Book Synopsis Theory of Change by : Champion Muthle
Download or read book Theory of Change written by Champion Muthle and published by . This book was released on 2021-05 with total page 124 pages. Available in PDF, EPUB and Kindle. Book excerpt: A Theory of Change is a planning, participation, and evaluation process that companies, philanthropists, nonprofits, governments, and groups go through to promote social change. The term Theory of Change was coined by Peter Drucker in his 1954 book, The Practice of Management. He defined it as a form of Management by objectives whereby organizations identify and follow high and low order goals in order to meet their objectives. But what is a Theory of Change exactly? How has the term and practice evolved? And what are its major setbacks and limitations? In Theory of Change, award-winning Social Strategist Entrepreneur Champion Muthle explores the history, evolution and impact of Theory of Change since its inception. The question naturally arises: Do Theories of Change serve to further frustrate or compliment strategic thinking and social impact efforts? This is a question the author explores throughout the book as he unpacks the history, structure, models, measurement, application, effectiveness, innovation, and growth of Theories of Change, eventually coming to propose new models-based on simplicity, minimalism, and culture-to better meet the demands and realities of modern times.
Book Synopsis Dialogic Organization Development by : Gervase R. Bushe
Download or read book Dialogic Organization Development written by Gervase R. Bushe and published by Berrett-Koehler Publishers. This book was released on 2015-05-26 with total page 455 pages. Available in PDF, EPUB and Kindle. Book excerpt: A Dynamic New Approach to Organizational Change Dialogic Organization Development is a compelling alternative to the classical action research approach to planned change. Organizations are seen as fluid, socially constructed realities that are continuously created through conversations and images. Leaders and consultants can help foster change by encouraging disruptions to taken-for-granted ways of thinking and acting and the use of generative images to stimulate new organizational conversations and narratives. This book offers the first comprehensive introduction to Dialogic Organization Development with chapters by a global team of leading scholar-practitioners addressing both theoretical foundations and specific practices.

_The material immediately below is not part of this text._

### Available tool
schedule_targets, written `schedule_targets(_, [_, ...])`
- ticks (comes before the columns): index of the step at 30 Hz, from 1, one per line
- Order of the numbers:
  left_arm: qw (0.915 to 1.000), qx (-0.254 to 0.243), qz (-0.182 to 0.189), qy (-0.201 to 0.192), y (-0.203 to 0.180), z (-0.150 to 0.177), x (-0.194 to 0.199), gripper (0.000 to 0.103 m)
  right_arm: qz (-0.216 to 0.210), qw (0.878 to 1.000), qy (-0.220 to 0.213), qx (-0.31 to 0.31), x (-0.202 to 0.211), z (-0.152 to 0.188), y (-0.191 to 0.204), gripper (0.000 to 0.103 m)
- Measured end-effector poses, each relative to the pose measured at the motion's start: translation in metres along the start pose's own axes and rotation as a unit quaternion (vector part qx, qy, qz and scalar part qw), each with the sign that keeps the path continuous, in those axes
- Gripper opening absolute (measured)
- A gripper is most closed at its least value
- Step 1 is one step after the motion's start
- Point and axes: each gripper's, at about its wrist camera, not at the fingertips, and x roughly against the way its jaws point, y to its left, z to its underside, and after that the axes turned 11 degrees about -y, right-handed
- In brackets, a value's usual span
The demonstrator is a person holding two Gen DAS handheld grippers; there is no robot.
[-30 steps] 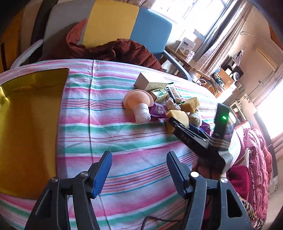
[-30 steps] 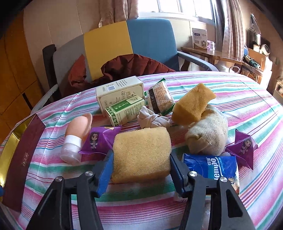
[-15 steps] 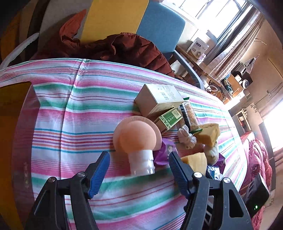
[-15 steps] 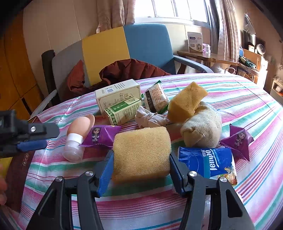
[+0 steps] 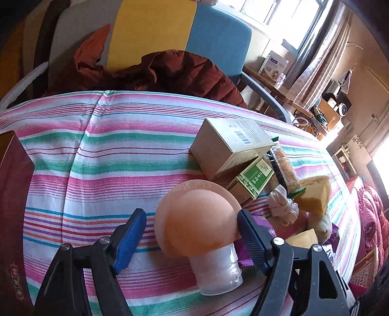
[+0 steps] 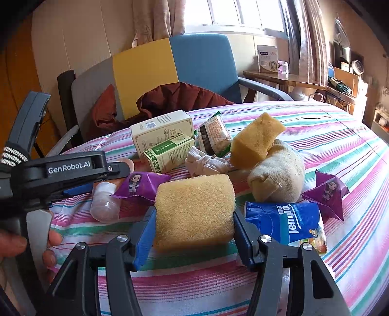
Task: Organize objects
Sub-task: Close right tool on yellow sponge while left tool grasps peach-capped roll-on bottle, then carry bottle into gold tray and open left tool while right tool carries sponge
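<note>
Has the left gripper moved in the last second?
Yes. The left gripper has come forward across the striped tablecloth toward the pile; its open fingers now flank the peach bottle lying there.

Pretty lived-in room. There's an armchair at the far side with grey, yellow and blue back panels and a rust-red quilted jacket dumped on the seat. Behind it a bright window with beige curtains. Far right, a cluttered wooden side table. Left wall is orange wood paneling.
</note>
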Motion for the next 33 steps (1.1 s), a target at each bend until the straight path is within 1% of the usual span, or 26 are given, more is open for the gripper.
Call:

Book Synopsis Preparing for High Impact Organizational Change by : Gavin M. Schwarz
Download or read book Preparing for High Impact Organizational Change written by Gavin M. Schwarz and published by . This book was released on 2020-06-11 with total page 264 pages. Available in PDF, EPUB and Kindle. Book excerpt: Preparing for High Impact Change: Experiential Learning and Practiceprovides an overview of change processes for teaching, facilitating, and coping with change. Tested high-impact exercises in the book will prepare change leaders at all organizational levels to deal with the myriad of challenges inherent in the process of organizational change. Effective organizational change involves a combination of understanding, learning and unlearning, and practiced behaviour as part of the underlying conceptualization, formulation, and implementation processes. The book presents a series of exercises that promote self-learning and developing readiness for change, from preparing people for change, understanding and managing resistance, and coping with change-related obstacles to seeking buy-in for the change. Emphasis throughout the book is placed on developing change-related competencies. This book is a resource for understanding aspects of change, from theory to practice, for consultants, educators, students and practitioners such as corporate training and development personnel.